Exact duplicates of the lines from the top of the data through the line containing "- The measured" are needed, with every picture left out.

Stored data
★ ★ ★ ★ ★ ★ ★

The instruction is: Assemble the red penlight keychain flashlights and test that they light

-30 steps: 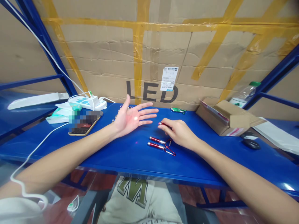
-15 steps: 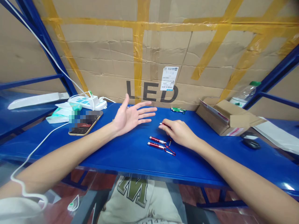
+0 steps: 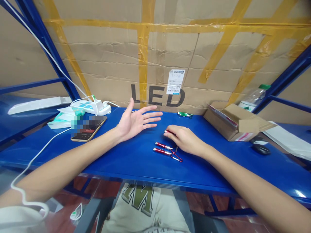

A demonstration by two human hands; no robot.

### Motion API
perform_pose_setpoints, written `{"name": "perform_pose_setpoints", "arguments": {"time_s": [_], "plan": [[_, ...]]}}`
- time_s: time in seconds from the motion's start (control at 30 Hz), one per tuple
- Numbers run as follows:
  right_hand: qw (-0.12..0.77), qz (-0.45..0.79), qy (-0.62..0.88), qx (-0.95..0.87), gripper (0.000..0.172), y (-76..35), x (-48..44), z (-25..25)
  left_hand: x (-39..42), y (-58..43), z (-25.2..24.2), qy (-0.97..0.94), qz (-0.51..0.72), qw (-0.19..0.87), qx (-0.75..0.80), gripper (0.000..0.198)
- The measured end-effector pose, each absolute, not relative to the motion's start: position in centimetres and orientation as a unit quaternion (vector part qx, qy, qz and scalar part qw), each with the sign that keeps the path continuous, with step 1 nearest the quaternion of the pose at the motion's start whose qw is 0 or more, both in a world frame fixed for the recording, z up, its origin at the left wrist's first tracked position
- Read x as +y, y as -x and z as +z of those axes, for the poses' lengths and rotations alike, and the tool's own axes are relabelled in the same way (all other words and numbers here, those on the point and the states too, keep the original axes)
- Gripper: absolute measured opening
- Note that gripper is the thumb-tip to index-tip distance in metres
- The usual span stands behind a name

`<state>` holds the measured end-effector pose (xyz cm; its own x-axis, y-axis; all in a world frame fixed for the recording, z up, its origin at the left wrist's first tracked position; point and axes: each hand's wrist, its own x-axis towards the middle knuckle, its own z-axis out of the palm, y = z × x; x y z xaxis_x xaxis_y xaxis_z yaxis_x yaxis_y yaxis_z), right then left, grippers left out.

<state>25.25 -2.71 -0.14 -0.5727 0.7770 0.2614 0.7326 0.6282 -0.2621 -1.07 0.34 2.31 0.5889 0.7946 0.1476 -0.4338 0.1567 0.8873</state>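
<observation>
My left hand is held over the blue table, palm up, fingers spread, holding nothing. To its right, my right hand is closed around a red penlight; only its silver tip and a bit of red show past the fingers. Just below that hand lie two more red penlights, an upper one and a lower one, side by side with their red carabiner clips pointing right. Green penlights rest at the back of the table, near the cardboard.
On the left are a phone, a white power strip with cables and a tissue pack. At the right stand an open cardboard box, a black mouse and a plastic bottle. Cardboard rises behind.
My right hand has shifted very slightly left, and less of the red penlight shows past its fingers. My left hand stays spread in nearly the same place.
</observation>
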Motion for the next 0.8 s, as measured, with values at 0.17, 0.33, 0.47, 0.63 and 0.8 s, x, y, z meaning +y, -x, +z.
{"name": "perform_pose_setpoints", "arguments": {"time_s": [0.17, 0.33, 0.47, 0.63, 0.8], "plan": [[0.155, 0.057, 0.395, -0.904, 0.028, -25.6, -2.5, -0.8, 0.2, 1.0, 2.4, -0.504, 0.417, 0.731, 0.194, 0.098], [0.154, 0.060, 0.369, -0.914, 0.028, -25.6, -2.5, -0.7, 0.1, 0.9, 2.4, -0.514, 0.416, 0.724, 0.196, 0.098], [0.167, 0.051, 0.368, -0.913, 0.026, -25.4, -2.7, -0.4, 0.1, 1.0, 2.3, -0.518, 0.414, 0.721, 0.199, 0.097], [0.179, 0.065, 0.340, -0.921, 0.030, -24.9, -3.5, 0.4, 0.2, 1.0, 2.3, -0.518, 0.415, 0.721, 0.199, 0.097], [0.143, 0.088, 0.312, -0.935, 0.025, -24.7, -3.8, 0.4, 0.2, 0.9, 2.2, -0.518, 0.415, 0.719, 0.206, 0.095]]}}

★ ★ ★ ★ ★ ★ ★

Response for this exercise
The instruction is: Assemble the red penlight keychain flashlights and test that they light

-30 steps: 
-15 steps: 
+0 steps: 

A demonstration by two human hands; no robot.

### Motion API
perform_pose_setpoints, written `{"name": "perform_pose_setpoints", "arguments": {"time_s": [_], "plan": [[_, ...]]}}`
- time_s: time in seconds from the motion's start (control at 30 Hz), one per tuple
- Numbers run as follows:
  right_hand: qw (-0.12..0.77), qz (-0.45..0.79), qy (-0.62..0.88), qx (-0.95..0.87), gripper (0.000..0.172), y (-76..35), x (-48..44), z (-25..25)
  left_hand: x (-39..42), y (-58..43), z (-25.2..24.2), qy (-0.97..0.94), qz (-0.51..0.72), qw (-0.19..0.87), qx (-0.75..0.80), gripper (0.000..0.198)
- The measured end-effector pose, each absolute, not relative to the motion's start: position in centimetres and orientation as a unit quaternion (vector part qx, qy, qz and scalar part qw), each with the sign that keeps the path continuous, with step 1 nearest the quaternion of the pose at the motion's start whose qw is 0 or more, both in a world frame fixed for the recording, z up, its origin at the left wrist's first tracked position

That completes the answer to this exercise.